Zwischen der Eifel und Köln liegt Weilerswist. Mitten durch den unscheinbaren Ort führt eine hässliche Straße. Nichts deutet darauf hin, dass hier Musikgeschichte geschrieben wurde. In einem Hinterhof liegt das Studio von Can, das Holger Czukay heute allein nutzt. Ein freundlicher älterer Herr öffnet die Tür, lächelt und führt in einen riesigen Raum, der früher mal ein Kino war. Die hohen Wände sind mit Tüchern abgehängt und stimmungsvoll karg beleuchtet. In der Mitte des Raums lehnt ein Kontrabass. Es ist sehr still. "Lassen Sie uns nach hinten gehen", sagt Czukay. Hinten, das ist dort, wo ein paar Sessel neben allerlei elektrischen Geräten stehen.

Holgzer Czukay: "Suche! - Das ist ein Imperativ. Ich bin eine lebende Suchmaschine." (Foto: Foto: oh)

SZ: Herr Czukay, Sie haben seit der legendären Band Can immer viel mit Geräuschen gearbeitet. Welches Geräusch haben Sie heute bewusst wahrgenommen?

Holger Czukay: Ich habe vorhin die überflüssigen Beine von diesen Sesseln abgeschlagen. Die Geräusche sind mir noch im Ohr.

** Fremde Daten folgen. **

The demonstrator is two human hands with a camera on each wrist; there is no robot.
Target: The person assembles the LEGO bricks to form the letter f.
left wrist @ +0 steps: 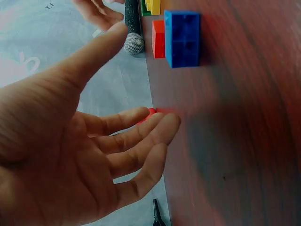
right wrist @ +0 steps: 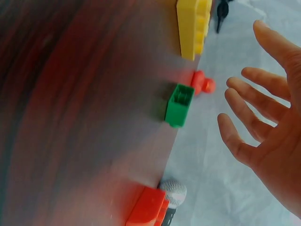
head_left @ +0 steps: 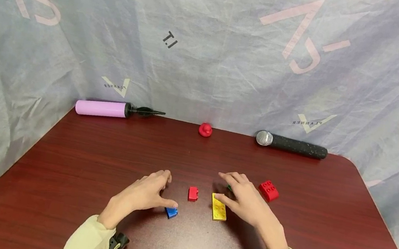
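Note:
My left hand (head_left: pixel 146 192) hovers over the table with its fingers loosely bent and nothing held. Under its thumb lies a blue toy brick (head_left: pixel 171 212), partly covered in the head view. My right hand (head_left: pixel 246 200) is likewise above the table and holds nothing; its fingers look relaxed in the right wrist view. Below its thumb is a yellow brick (head_left: pixel 219 211) with studs. A green brick (right wrist: pixel 179 105) sits near that hand, mostly hidden by it in the head view. Between the hands lies a small red brick (head_left: pixel 193 193). A larger red brick (head_left: pixel 268 191) lies right of the right hand.
Along the back edge of the dark red table (head_left: pixel 134 145) are a pink hand pump (head_left: pixel 103 109), a red rubber duck (head_left: pixel 205 129) and a black microphone (head_left: pixel 293 145). Grey printed cloth (head_left: pixel 208 65) hangs behind and at both sides.

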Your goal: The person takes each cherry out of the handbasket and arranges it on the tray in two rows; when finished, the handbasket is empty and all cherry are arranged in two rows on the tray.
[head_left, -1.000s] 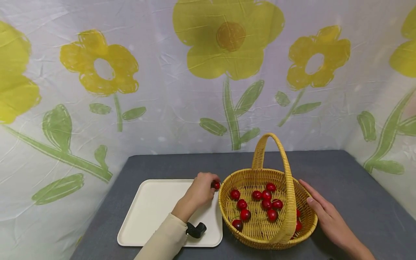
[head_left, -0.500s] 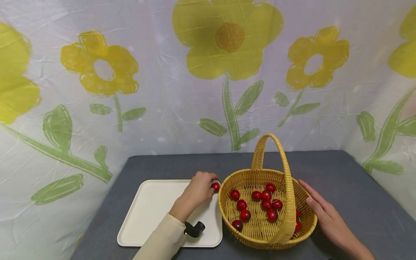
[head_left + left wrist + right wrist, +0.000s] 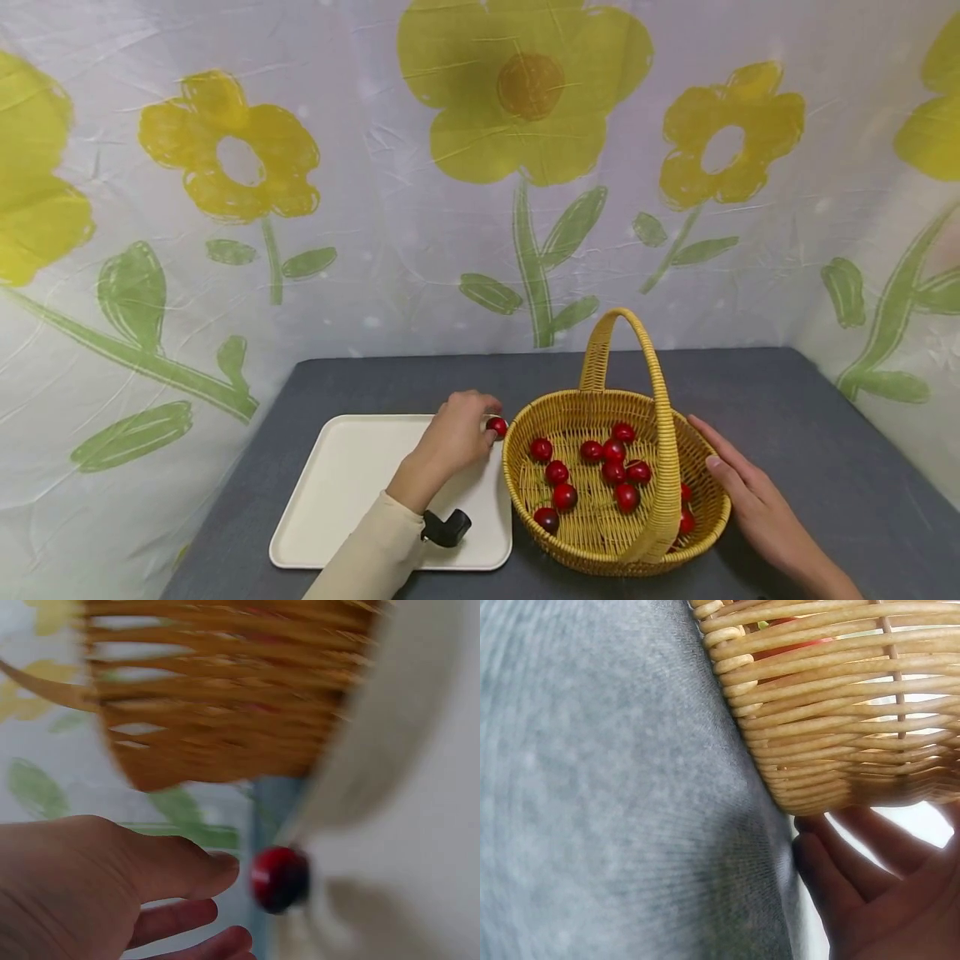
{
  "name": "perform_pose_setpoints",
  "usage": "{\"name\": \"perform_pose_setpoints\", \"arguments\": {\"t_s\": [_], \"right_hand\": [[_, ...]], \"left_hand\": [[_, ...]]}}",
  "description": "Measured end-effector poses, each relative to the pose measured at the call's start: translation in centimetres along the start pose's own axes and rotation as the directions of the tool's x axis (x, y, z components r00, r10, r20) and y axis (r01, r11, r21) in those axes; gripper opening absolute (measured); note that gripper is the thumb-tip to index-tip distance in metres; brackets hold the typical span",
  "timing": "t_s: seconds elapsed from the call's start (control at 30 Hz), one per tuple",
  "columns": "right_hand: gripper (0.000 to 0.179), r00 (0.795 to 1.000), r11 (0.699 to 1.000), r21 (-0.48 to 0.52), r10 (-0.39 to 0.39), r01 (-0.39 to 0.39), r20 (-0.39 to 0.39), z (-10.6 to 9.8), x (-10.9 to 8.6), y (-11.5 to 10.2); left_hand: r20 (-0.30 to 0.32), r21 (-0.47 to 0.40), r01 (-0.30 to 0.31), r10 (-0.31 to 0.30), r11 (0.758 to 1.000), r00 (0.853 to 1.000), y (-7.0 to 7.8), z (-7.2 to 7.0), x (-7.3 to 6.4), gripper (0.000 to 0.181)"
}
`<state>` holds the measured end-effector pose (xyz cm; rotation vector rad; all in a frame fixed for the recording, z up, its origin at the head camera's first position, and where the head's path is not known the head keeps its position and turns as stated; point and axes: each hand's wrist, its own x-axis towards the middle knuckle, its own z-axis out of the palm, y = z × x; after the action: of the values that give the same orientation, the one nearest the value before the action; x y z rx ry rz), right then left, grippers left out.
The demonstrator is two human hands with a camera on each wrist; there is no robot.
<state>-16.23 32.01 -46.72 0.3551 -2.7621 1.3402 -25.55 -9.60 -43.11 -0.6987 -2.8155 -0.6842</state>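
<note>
A dark red cherry (image 3: 497,427) lies at the far right corner of the white tray (image 3: 360,492). My left hand (image 3: 456,433) is over that corner, beside the cherry. In the left wrist view a small gap parts the thumb (image 3: 199,874) from the cherry (image 3: 279,879), and the other fingers bend loosely below. To the tray's right stands a yellow wicker basket (image 3: 551,546) with a tall handle and several cherries (image 3: 627,497) inside. My right hand (image 3: 761,504) rests against the basket's right side, its fingers extended along the outside and thumb near the rim.
The tray and basket stand side by side on a dark grey tabletop (image 3: 810,433). A flower-printed cloth (image 3: 360,250) hangs behind and at both sides. The basket's arched handle (image 3: 652,367) rises over its right half.
My left hand has shifted slightly left, and its fingers now stand apart from the cherry they were closed around. The right hand keeps its place at the basket.
</note>
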Motion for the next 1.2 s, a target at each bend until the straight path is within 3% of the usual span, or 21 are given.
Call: {"name": "perform_pose_setpoints", "arguments": {"t_s": [0.13,0.3,0.33,0.43,0.53,0.57,0.67,0.73,0.8,0.9,0.97,1.03,1.1,1.2], "right_hand": [[0.053,1.000,1.000,0.012,-0.010,0.010,-0.004,0.1,0.0,0.0],[0.053,1.000,0.999,0.042,-0.022,0.022,0.003,0.1,0.0,0.0],[0.053,1.000,0.999,0.044,-0.023,0.023,0.004,0.1,0.0,0.0],[0.053,1.000,0.999,0.046,-0.023,0.023,0.003,0.1,0.0,0.1],[0.054,1.000,0.999,0.044,-0.017,0.016,0.006,0.0,0.0,0.1],[0.054,1.000,0.999,0.042,-0.012,0.012,0.008,0.0,0.0,0.0],[0.054,1.000,0.999,0.044,-0.003,0.002,0.016,0.0,0.0,-0.1],[0.054,1.000,0.999,0.038,0.005,-0.005,0.015,0.0,0.1,-0.1],[0.053,1.000,1.000,0.029,0.006,-0.006,0.012,0.0,0.1,-0.2],[0.053,1.000,1.000,0.026,0.006,-0.006,0.004,0.0,0.1,-0.2],[0.053,1.000,0.999,0.042,0.000,0.000,0.004,0.1,0.1,-0.1],[0.054,1.000,0.998,0.059,-0.004,0.004,0.007,0.1,0.1,-0.1],[0.054,1.000,0.998,0.070,-0.002,0.001,0.009,0.1,0.1,0.0],[0.054,1.000,0.998,0.066,0.004,-0.004,0.011,0.1,0.2,0.1]], "left_hand": [[-0.012,-0.191,0.037,-0.040,0.981,0.999,0.9,-2.3,-0.3,0.035],[0.033,-0.455,0.027,-0.014,0.890,0.999,1.6,-5.0,-0.9,0.039],[0.053,-0.503,0.022,0.005,0.864,0.999,1.6,-5.4,-0.9,0.040],[0.132,-0.658,0.016,0.094,0.753,0.987,1.6,-6.2,-1.1,0.045],[0.204,-0.771,0.034,0.196,0.636,0.959,1.6,-6.5,-1.1,0.048],[0.221,-0.793,0.040,0.227,0.608,0.948,1.7,-6.5,-1.1,0.049],[0.248,-0.819,0.035,0.298,0.573,0.922,1.9,-6.3,-1.2,0.049],[0.257,-0.812,0.019,0.328,0.583,0.909,2.3,-6.0,-1.2,0.048],[0.275,-0.786,0.005,0.342,0.618,0.899,2.8,-5.5,-1.1,0.046],[0.324,-0.696,-0.023,0.342,0.718,0.882,4.0,-4.4,-0.8,0.041],[0.358,-0.588,-0.071,0.338,0.806,0.870,5.1,-3.5,-0.5,0.035],[0.386,-0.463,-0.131,0.333,0.877,0.861,6.3,-2.7,-0.2,0.029],[0.399,-0.332,-0.199,0.329,0.922,0.856,7.5,-1.9,0.1,0.024],[0.428,-0.175,-0.258,0.310,0.950,0.849,9.0,-0.7,0.3,0.026]]}}
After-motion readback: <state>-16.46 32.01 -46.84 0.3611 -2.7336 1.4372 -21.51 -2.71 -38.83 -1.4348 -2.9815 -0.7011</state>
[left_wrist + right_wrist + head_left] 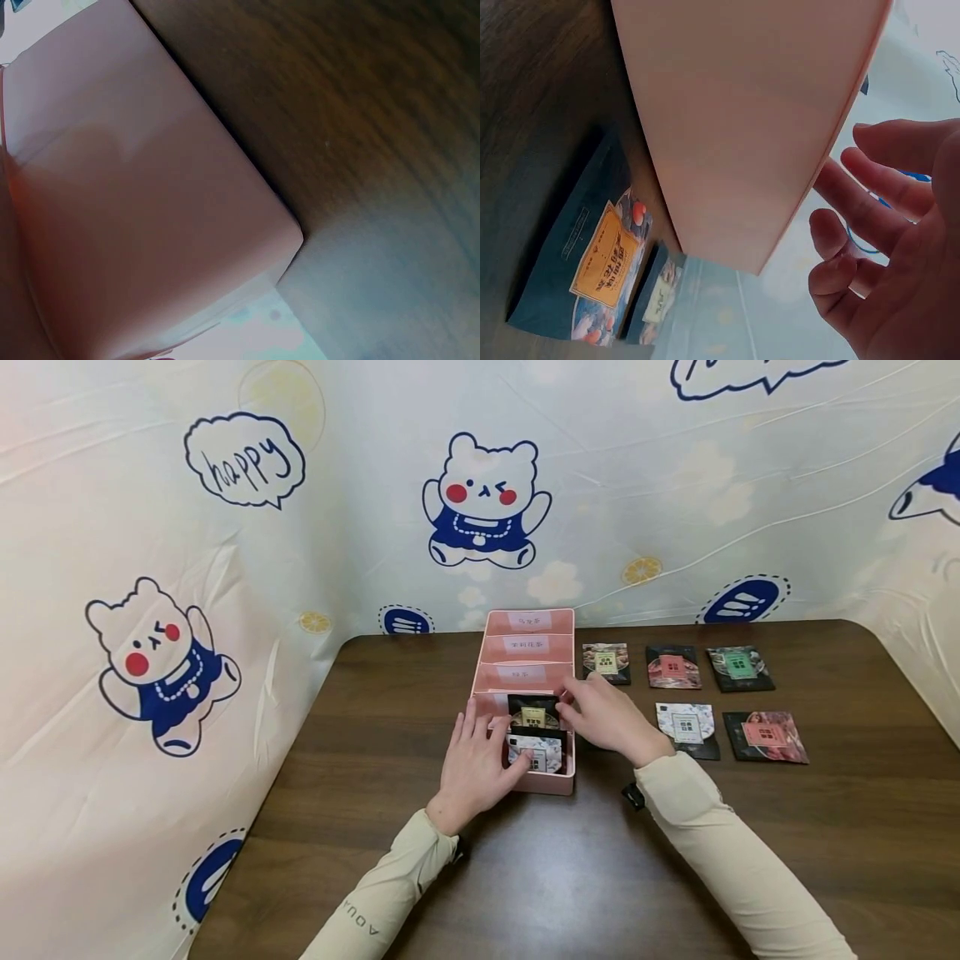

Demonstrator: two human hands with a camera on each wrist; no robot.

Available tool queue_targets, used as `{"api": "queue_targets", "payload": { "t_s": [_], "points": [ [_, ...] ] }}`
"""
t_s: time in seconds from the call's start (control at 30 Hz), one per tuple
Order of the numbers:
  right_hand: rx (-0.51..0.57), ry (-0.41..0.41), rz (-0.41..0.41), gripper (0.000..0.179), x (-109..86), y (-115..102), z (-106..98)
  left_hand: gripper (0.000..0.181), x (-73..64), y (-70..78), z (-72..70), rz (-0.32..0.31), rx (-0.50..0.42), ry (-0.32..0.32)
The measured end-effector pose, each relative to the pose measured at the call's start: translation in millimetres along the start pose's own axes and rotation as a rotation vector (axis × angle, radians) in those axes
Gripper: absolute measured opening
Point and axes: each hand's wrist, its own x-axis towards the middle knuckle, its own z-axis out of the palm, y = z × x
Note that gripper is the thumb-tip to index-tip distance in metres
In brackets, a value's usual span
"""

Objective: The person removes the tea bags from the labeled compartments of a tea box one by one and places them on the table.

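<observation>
A long pink divided box stands on the table, with paper labels in its far compartments. In its near part stand a black sachet with a yellow label and a white floral sachet in front of it. My left hand rests at the box's near left side, fingers extended over the rim and thumb over the white sachet. At the right rim, my right hand has its fingertips by the black sachet's upper right corner. In the right wrist view nothing shows between the spread thumb and fingers; some fingertips are behind the rim.
Right of the box lie a sachet with a yellow-green label, a red-labelled sachet, a green-labelled sachet, a white-and-black sachet and a pink-labelled sachet. An orange-labelled sachet lies beside the box. A printed cloth hangs behind the table.
</observation>
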Motion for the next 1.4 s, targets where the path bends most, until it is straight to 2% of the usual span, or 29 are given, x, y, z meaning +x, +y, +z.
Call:
{"api": "queue_targets", "payload": {
  "t_s": [0.1, 0.3, 0.37, 0.47, 0.73, 0.87, 1.2, 1.4],
  "points": [
    [-0.073, -0.009, 0.011, 0.019, -0.3, -3, 2, 0.062, 0.0, 0.1, 0.0, 0.002, 0.004, 0.001],
    [-0.247, 0.04, -0.054, 0.016, 1.9, -7, 9, 0.062, -0.4, 0.5, 0.2, 0.006, 0.006, 0.001],
    [-0.266, 0.043, -0.063, 0.019, 2.3, -8, 11, 0.062, -0.4, 0.5, 0.3, 0.009, 0.001, 0.006],
    [-0.233, 0.022, -0.044, 0.021, 2.2, -8, 13, 0.062, -0.5, 0.6, 0.4, 0.011, 0.001, 0.003],
    [0.061, 0.009, 0.052, 0.022, 3.9, -3, 17, 0.064, -0.6, 0.5, -0.6, 0.006, 0.022, -0.009],
    [0.145, 0.019, 0.061, 0.025, 4.9, -1, 20, 0.065, -0.4, 0.7, -1.0, 0.006, 0.023, -0.01],
    [0.118, 0.014, 0.028, 0.015, 5.4, 2, 26, 0.064, -0.6, 0.8, -0.2, 0.022, 0.02, 0.032],
    [0.119, 0.008, 0.025, 0.015, 5.3, 2, 26, 0.065, -0.8, 0.3, 0.0, 0.015, 0.02, 0.02]
  ]
}}
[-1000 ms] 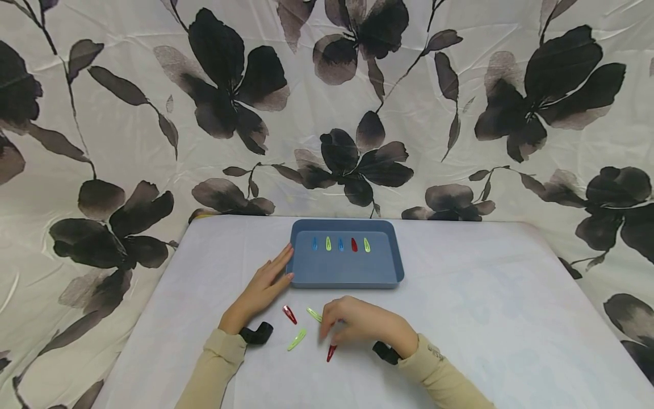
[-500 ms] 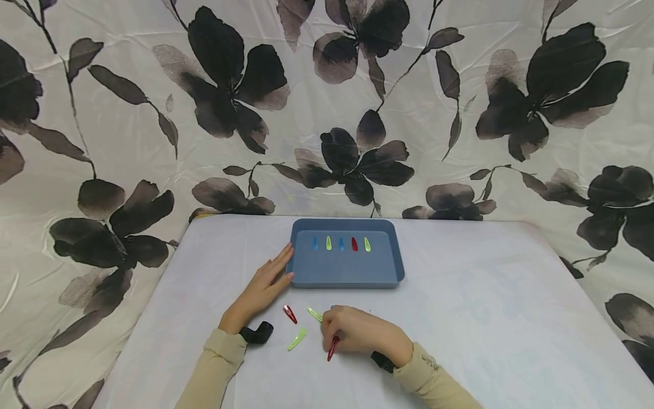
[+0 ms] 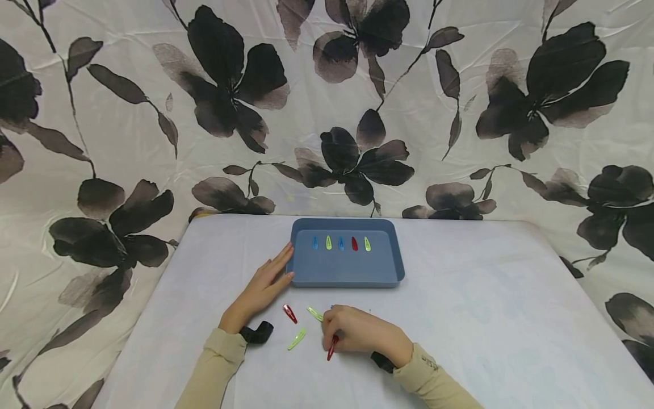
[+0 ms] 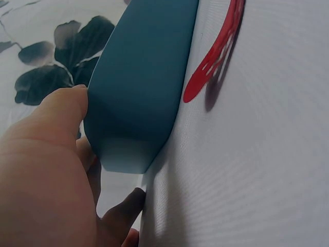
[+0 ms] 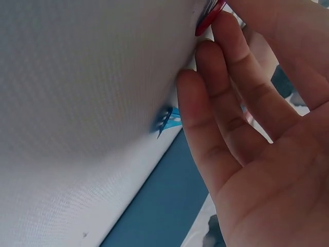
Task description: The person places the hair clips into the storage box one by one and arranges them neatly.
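My left hand (image 3: 259,291) lies with straight fingers along the left side of a blue-grey tray (image 3: 347,277), touching its rim. The thumb presses the tray wall (image 4: 136,92) in the left wrist view. Between thumb and forefinger, my right hand (image 3: 360,330) pinches a red snap hair clip (image 3: 332,349) low at the table. Its tip also shows as a red hair clip (image 5: 209,19) in the right wrist view. A blue hair clip (image 5: 172,119) lies beyond the right fingers, mostly hidden from the head view.
Inside the tray is a row of blue, green, and red hair clips (image 3: 355,243). Loose on the white table (image 3: 485,318) are another red clip (image 3: 289,313) and two green clips, one a green clip (image 3: 296,339) left of my right hand. Floral cloth (image 3: 235,85) hangs behind.
My right hand has come slightly nearer the front edge, and its thumb and forefinger have closed on the red hair clip. Over the last half second both hands stay still.
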A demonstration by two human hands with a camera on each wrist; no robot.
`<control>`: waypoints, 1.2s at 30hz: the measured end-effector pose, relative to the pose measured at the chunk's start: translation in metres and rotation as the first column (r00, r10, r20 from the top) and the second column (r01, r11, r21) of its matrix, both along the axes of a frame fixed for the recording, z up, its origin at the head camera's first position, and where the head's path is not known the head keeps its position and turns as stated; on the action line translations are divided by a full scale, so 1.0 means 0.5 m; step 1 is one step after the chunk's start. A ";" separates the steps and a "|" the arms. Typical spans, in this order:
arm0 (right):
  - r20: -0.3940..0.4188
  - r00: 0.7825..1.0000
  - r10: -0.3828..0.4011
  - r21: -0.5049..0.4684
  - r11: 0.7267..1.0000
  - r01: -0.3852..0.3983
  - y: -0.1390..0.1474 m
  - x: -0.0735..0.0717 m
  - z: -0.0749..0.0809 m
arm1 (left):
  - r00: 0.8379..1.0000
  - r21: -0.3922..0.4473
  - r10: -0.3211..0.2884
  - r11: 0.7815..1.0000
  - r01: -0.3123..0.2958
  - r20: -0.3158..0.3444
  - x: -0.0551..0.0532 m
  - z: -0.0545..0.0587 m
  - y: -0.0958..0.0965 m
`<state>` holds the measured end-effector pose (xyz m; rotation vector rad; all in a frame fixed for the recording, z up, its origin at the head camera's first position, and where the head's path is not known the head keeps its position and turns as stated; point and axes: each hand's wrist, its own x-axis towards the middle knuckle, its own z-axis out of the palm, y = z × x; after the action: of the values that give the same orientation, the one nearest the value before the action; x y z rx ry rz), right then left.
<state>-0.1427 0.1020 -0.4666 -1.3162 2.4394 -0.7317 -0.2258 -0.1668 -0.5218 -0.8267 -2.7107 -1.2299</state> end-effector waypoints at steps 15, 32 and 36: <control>0.075 0.997 -0.005 0.026 1.000 0.003 -0.008 -0.007 0.008 | 1.000 -0.001 -0.001 1.000 0.001 0.002 0.001 0.000 -0.001; 0.100 0.992 -0.070 -0.126 0.989 0.083 -0.016 -0.050 0.083 | 1.000 -0.010 -0.001 1.000 0.001 -0.006 -0.002 -0.001 0.000; 0.111 0.988 -0.108 -0.218 0.967 0.130 -0.015 -0.067 0.104 | 1.000 -0.009 -0.002 1.000 0.002 -0.008 -0.002 -0.001 0.000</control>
<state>-0.1760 0.0943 -0.4146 -1.1841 2.4297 -1.1054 -0.2268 -0.1670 -0.5222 -0.8331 -2.7125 -1.2127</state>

SZ: Sie nehmen so was bewusst wahr?

Czukay: Ja, ob das beim Bearbeiten der Sessel oder beim Kaffeekochen ist. Besonders nehme ich aber die Stille und die Ruhe wahr, wenn hier kein Mensch im Studio ist. Das fasziniert mich am meisten.

SZ: Was für ein Geräusch ergeben Stille und Ruhe?

Czukay: Das hört sich an, als sei nichts da, und doch ist etwas da. Und sei es nur das Blut in deinen Ohren. Und der Tinnitus natürlich. Der ist immer präsent.

SZ: Ein leichtes Fiepen?

Czukay: Das geht über das Leichte hinaus. Ich habe versucht herauszufinden, woher das kommt und weiß nun, dass das eine Blut-Kreislauf-Geschichte ist. Man kann das schön feststellen, wenn man kalt und warm duscht. Dann hört man, wie der Blutdruck steigt und wieder sinkt.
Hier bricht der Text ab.